Professor Tinca schrieb:


> Vielleicht kann die AB Redaktion mal nachhaken?
> 
> Würde mich auch interessieren wo die jetzt produzieren.




Wenn du mal Tante Google nach Sportex fragt, erscheint als erstes:

Sportex :: Der Maßstab im Rutenbau - Angelruten Made in Germ...
https://www.sportex.de
Danach dürften alle Ruten  in Germ... gefertig werden.


----------



## Professor Tinca (4. September 2019)

Erzählen kann man viel wenn der Tag lang ist.
Früher war das mal so aber jetzt???

Deshalb würde mich eine klare Aussage zum Produktionsort interessieren.


----------



## Hecht100+ (4. September 2019)

Du willst doch nicht andeuten, das eine solche Firma mit falscher Werbung in Google steht???


----------



## Professor Tinca (4. September 2019)

Wundern tut mich nix mehr..... 

In Ulm produzieren se wohl nicht mehr.
Aber alles was man zu hören bekommt, sind nur Gerüchte.
Muss doch jemand wissen wo die Produktionsstätte ist.

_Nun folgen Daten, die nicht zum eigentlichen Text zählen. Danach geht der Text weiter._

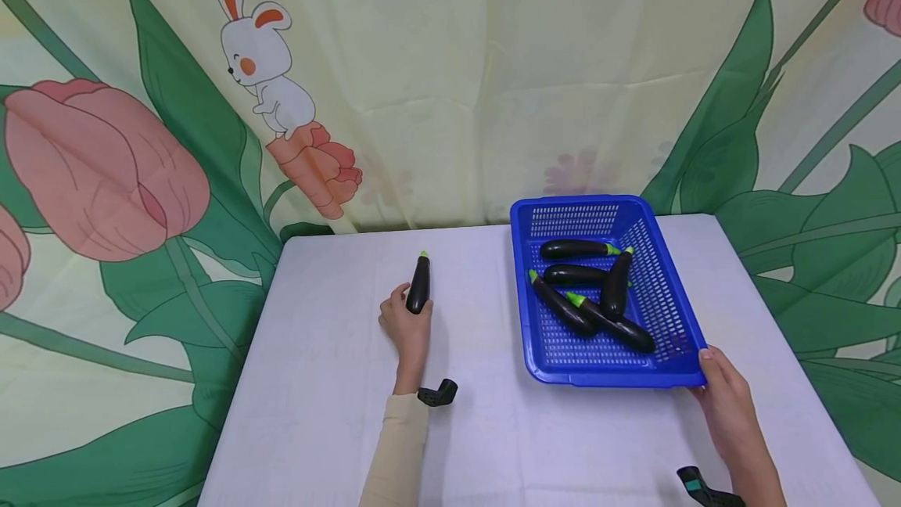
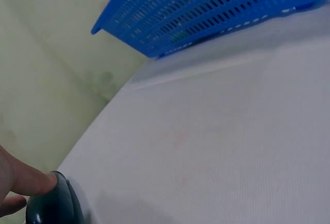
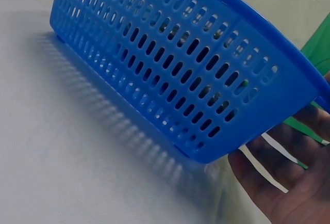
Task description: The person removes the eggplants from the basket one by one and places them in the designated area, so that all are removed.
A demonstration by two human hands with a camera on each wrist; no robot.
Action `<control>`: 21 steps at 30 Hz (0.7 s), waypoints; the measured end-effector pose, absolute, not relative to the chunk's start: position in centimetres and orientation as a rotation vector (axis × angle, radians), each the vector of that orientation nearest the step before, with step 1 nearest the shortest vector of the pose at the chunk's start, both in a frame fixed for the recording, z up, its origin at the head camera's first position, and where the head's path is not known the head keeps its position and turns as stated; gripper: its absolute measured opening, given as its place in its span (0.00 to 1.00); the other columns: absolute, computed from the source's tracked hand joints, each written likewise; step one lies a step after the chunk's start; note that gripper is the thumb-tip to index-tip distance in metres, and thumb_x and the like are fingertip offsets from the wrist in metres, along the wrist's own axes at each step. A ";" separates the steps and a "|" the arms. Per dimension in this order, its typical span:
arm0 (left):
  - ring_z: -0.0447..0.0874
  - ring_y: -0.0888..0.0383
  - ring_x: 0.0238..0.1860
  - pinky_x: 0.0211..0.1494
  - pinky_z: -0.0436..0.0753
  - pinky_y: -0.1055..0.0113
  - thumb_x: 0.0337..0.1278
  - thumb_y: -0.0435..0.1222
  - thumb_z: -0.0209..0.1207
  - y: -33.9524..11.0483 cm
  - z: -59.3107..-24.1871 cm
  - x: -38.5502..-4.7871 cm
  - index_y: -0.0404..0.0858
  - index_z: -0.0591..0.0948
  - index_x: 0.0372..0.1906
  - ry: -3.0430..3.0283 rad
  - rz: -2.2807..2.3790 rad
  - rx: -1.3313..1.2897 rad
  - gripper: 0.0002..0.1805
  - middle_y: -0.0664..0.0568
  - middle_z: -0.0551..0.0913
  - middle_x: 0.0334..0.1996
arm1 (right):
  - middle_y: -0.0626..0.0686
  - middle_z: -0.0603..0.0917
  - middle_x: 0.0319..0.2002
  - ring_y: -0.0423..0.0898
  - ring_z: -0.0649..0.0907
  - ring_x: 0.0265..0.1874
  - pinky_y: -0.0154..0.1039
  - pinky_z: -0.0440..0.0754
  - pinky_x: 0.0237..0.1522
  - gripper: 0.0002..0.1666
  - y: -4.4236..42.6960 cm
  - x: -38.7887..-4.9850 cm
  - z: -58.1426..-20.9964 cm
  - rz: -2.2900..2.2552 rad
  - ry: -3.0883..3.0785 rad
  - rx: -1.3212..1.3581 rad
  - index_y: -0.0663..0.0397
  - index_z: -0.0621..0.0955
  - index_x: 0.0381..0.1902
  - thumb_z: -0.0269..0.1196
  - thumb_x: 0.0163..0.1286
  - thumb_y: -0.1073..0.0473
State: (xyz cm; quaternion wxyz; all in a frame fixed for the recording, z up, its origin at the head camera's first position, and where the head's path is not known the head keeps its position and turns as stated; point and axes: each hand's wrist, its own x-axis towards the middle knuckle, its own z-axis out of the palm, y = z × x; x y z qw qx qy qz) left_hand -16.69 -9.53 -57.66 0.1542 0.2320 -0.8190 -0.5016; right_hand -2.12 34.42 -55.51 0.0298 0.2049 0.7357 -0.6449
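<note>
My left hand [image 1: 408,329] holds a dark purple eggplant [image 1: 419,285] by its lower end, thumb on one side and fingers on the other. The green tip of that eggplant points toward the back edge. In the left wrist view only part of this eggplant [image 2: 54,203] shows beside the fingers. My right hand [image 1: 732,405] grips the near right corner of a blue plastic basket [image 1: 598,379], with the thumb over the rim. The right wrist view shows fingers [image 3: 258,180] under the basket's rim. Several eggplants [image 1: 615,288] lie inside the basket, some across others.
A white-covered table [image 1: 472,444] bears everything. Behind it hangs a printed curtain [image 1: 436,84] with a rabbit, tulips and leaves, close to the table's back edge. Black camera mounts [image 1: 438,393] sit at both wrists.
</note>
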 end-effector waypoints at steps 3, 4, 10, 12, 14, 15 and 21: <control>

Deshalb wäre es gut wenn R+R da mal nachfragt.

@Timo.Keibel 
@Anglerboard Redaktion 
@Georg Baumann 
???????????????????


----------



## Fantastic Fishing (4. September 2019)

Kleidung bekommt auch das Label "Made in Germany", wenn sie in Deutschland zusammengenäht wurde, die einzelnen Stoffe, Ärmel, Hosenbeine, Taschen oder "whatever" können aber in China produziert werden. Das ist bei Ruten möglicherweiser genauso. Einzelteile in China gebaut, in Deutschland zusammengesteckt. In der Textilbranche läuft das zumindest so und ist gesetzlich erlaubt!


----------



## geomas (4. September 2019)

^ also „assembled in Germany”.


----------



## świetlik (4. September 2019)

Wenn Qualität passt dann sollen die auch 70 Jahre Jubiläum feiern .
Und bei den anderen die in China produzieren,  glaube ich nicht das die teure Ruten auf den gleichen Tisch gebaut sind da wo die billig Ruten zusammen bauen.


----------



## Andal (4. September 2019)

Hecht100+ schrieb:


> Wenn du mal Tante Google nach Sportex fragt, erscheint als erstes:
> 
> Sportex :: Der Maßstab im Rutenbau - Angelruten Made in Germ...
> https://www.sportex.de
> Danach dürften alle Ruten  in Germ... gefertig werden.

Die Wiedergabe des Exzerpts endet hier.